[What to do]
Each line from the first down to the one containing "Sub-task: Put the" should be returned exactly as it appears below.

[Information provided]
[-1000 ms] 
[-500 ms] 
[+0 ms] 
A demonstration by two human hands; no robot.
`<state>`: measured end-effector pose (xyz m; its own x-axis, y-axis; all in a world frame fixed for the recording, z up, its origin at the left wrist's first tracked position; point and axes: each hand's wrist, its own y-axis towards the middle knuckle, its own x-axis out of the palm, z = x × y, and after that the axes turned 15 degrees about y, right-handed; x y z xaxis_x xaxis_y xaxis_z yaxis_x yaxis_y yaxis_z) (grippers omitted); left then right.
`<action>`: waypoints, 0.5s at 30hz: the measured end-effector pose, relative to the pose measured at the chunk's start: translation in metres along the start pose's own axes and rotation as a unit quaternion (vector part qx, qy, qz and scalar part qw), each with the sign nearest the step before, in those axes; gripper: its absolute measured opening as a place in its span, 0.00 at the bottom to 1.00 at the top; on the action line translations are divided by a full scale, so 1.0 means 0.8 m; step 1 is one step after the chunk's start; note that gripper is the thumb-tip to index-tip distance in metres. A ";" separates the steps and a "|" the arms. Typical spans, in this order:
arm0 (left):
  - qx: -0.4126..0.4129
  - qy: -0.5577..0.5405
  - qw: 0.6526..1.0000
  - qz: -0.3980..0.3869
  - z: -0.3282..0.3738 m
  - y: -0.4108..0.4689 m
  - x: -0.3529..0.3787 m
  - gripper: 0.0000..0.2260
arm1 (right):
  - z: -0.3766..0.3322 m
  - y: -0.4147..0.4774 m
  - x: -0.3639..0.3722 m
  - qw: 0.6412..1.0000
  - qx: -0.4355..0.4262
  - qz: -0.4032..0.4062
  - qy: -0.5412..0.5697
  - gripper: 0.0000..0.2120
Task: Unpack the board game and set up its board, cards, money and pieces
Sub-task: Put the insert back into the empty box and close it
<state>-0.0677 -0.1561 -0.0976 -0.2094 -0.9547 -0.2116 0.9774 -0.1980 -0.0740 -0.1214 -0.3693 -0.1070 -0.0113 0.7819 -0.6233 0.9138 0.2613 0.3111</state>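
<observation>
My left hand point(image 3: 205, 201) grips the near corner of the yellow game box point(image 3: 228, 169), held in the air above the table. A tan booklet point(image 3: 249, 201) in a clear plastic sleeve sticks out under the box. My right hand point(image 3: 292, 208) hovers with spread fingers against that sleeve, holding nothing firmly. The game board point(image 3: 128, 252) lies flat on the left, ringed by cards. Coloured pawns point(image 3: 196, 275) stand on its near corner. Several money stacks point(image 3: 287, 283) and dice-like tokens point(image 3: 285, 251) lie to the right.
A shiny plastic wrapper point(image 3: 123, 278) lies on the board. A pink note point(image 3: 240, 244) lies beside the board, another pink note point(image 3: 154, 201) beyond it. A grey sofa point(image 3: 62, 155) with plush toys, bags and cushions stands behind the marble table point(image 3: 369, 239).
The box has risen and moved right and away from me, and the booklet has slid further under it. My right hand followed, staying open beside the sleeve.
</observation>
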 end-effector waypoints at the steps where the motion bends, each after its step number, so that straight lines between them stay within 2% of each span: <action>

[Exercise response]
[-1000 ms] 
[-500 ms] 
[+0 ms] 
A demonstration by two human hands; no robot.
`<state>`: measured end-effector pose (xyz m; its own x-axis, y-axis; all in a world frame fixed for the recording, z up, its origin at the left wrist's first tracked position; point and axes: each hand's wrist, its own y-axis towards the middle knuckle, its own x-axis out of the palm, z = x × y, and after that the axes turned 15 degrees about y, right-handed; x y z xaxis_x xaxis_y xaxis_z yaxis_x yaxis_y yaxis_z) (grippers omitted); left then right.
`<action>`: waypoints, 0.5s at 30hz: the measured end-effector pose, relative to the pose measured at the chunk's start: translation in metres along the start pose's own axes and rotation as a unit quaternion (vector part qx, qy, qz and scalar part qw), each with the sign nearest the step before, in those axes; gripper: its absolute measured opening as a place in its span, 0.00 at the bottom to 1.00 at the top; on the action line translations are divided by a full scale, so 1.0 means 0.8 m; step 1 is one step after the chunk's start; note that gripper is the thumb-tip to index-tip distance in metres. A ";" separates the steps and a "|" the arms. Typical spans, in this order:
arm0 (left):
  - qx: -0.4126..0.4129
  - qy: -0.5577..0.5405
  - qw: 0.6526..1.0000
  - qz: -0.3980..0.3869
  - z: -0.3282..0.3738 m
  - y: -0.4108..0.4689 m
  - x: -0.3529..0.3787 m
  - gripper: 0.0000..0.2260
arm1 (right):
  - z: -0.3766..0.3322 m
  - y: -0.4147..0.4774 m
  - x: -0.3639..0.3722 m
  - qw: 0.6412..1.0000
  - qx: -0.4355..0.4262
  - qz: -0.4032..0.4062
  - qy: -0.5412..0.5697
  - gripper: 0.0000..0.2120
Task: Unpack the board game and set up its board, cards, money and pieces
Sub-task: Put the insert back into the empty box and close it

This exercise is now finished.